A Runner Gets Back on Track

Brad Frink is not a man who gives up easily. That’s surely what gives him the stamina to compete in ultramarathons, races that make a traditional 26.2-mile marathon seem like a jog in the park. So when recurring knee pain sidelined him a few years ago, he wasn’t about to back down.

Brad’s issue, iliotibial band friction syndrome (ITBFS), is a common overuse injury among recreational and competitive runners. Also known as “runner’s knee”, this condition happens when the iliotibial band, a bundle of thick fibers that runs from your hip to your shinbone and crosses your knee joint, becomes inflamed and tight after repeated use. The pain associated with ITBFS usually subsides with rest, anti-inflammatories, stretching and icing.

Brad had tried all of those things and more, including seeing multiple chiropractors, therapists, and doctors before meeting Kyle Hammond, MD at Emory Sports Medicine Center. Nothing had solved the problem or relieved his pain enough to allow him to return to training. “I visited several specialists who all gave me poor prognoses,” says Brad. “But I finally found Dr. Hammond. He and his team recognized that giving up running wasn’t an acceptable outcome for me.”

A Surgical Option

The surgical option for ITBFS is a procedure called iliotibial band release, which involves cutting out a section of the iliotibial band. This relieves tension and reduces the friction that causes pain. However, the need to correct ITBFS surgically is uncommon, and Dr. Hammond estimates he only needs to perform the procedure about once per year. “But Brad, he says, “is an outlier. He’s not most people.”

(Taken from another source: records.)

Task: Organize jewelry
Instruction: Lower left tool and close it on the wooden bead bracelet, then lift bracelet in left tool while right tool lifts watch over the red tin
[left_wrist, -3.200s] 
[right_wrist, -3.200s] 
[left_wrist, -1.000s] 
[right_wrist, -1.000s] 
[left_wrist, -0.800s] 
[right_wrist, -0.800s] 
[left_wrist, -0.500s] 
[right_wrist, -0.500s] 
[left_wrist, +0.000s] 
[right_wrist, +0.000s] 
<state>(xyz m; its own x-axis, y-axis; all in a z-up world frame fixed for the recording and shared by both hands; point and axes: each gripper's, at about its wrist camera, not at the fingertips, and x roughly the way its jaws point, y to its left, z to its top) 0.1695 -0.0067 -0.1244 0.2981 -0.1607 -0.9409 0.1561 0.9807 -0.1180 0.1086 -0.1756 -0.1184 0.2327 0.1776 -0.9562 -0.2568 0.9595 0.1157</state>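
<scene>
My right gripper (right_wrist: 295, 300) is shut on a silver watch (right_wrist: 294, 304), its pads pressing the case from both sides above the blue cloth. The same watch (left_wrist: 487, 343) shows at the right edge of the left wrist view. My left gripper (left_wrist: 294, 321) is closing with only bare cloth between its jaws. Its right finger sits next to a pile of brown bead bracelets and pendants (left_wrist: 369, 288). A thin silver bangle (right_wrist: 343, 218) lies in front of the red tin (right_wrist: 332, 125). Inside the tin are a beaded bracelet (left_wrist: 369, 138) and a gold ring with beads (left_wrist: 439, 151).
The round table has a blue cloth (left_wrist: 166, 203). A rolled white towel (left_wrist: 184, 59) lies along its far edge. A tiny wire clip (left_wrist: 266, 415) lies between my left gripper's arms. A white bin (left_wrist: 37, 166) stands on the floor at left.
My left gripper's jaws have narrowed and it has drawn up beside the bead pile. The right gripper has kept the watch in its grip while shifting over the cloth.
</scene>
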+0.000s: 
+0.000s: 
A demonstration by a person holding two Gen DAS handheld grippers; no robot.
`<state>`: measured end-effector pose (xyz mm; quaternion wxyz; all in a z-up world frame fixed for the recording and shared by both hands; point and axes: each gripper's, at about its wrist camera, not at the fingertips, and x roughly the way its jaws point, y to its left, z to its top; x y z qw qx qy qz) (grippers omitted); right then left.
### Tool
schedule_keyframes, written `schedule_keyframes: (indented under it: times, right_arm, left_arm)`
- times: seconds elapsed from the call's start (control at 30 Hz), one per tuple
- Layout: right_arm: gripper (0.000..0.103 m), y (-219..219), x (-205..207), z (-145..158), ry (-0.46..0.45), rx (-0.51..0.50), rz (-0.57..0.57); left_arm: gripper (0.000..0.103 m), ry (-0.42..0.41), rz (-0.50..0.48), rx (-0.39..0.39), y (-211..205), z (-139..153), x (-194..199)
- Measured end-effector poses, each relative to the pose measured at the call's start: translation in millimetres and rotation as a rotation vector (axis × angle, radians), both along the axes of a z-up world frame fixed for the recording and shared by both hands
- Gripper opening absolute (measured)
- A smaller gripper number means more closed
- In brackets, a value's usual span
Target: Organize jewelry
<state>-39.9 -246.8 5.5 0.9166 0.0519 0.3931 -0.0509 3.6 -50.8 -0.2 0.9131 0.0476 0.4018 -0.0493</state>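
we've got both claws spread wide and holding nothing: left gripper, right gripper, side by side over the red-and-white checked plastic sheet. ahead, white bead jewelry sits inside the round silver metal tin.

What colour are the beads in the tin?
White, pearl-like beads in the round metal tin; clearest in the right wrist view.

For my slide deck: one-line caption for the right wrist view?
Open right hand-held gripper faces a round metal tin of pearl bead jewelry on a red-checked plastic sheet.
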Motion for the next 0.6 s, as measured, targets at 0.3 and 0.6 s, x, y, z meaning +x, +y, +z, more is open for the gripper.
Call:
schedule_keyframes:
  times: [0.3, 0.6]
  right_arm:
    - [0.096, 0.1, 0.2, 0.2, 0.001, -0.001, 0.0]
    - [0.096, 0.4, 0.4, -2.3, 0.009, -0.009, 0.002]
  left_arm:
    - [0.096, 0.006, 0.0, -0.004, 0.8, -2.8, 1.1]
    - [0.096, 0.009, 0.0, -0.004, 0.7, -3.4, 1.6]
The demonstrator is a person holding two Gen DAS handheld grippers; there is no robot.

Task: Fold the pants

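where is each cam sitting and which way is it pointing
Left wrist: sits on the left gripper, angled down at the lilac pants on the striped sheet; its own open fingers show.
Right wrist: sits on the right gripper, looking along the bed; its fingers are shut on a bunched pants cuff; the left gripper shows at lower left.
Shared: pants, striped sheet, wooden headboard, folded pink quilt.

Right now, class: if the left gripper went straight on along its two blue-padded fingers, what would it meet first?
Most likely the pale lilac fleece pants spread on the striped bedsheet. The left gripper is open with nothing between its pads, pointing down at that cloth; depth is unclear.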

Together, the surgeon and the runner discussed the pros and cons. The argument for surgery was clear—without it, Brad might never be able to run without pain again. However, the cons gave both men pause: “Aside from the typical complications of surgery such as scarring and infection, there was the potential of it not working at all, leaving Brad completely out of options,” says Dr. Hammond. “While I wasn’t concerned from a surgical or technical perspective—I was confident I could perform the surgery well for Brad—I did have very little data to rely on since it’s not as common of a surgery.”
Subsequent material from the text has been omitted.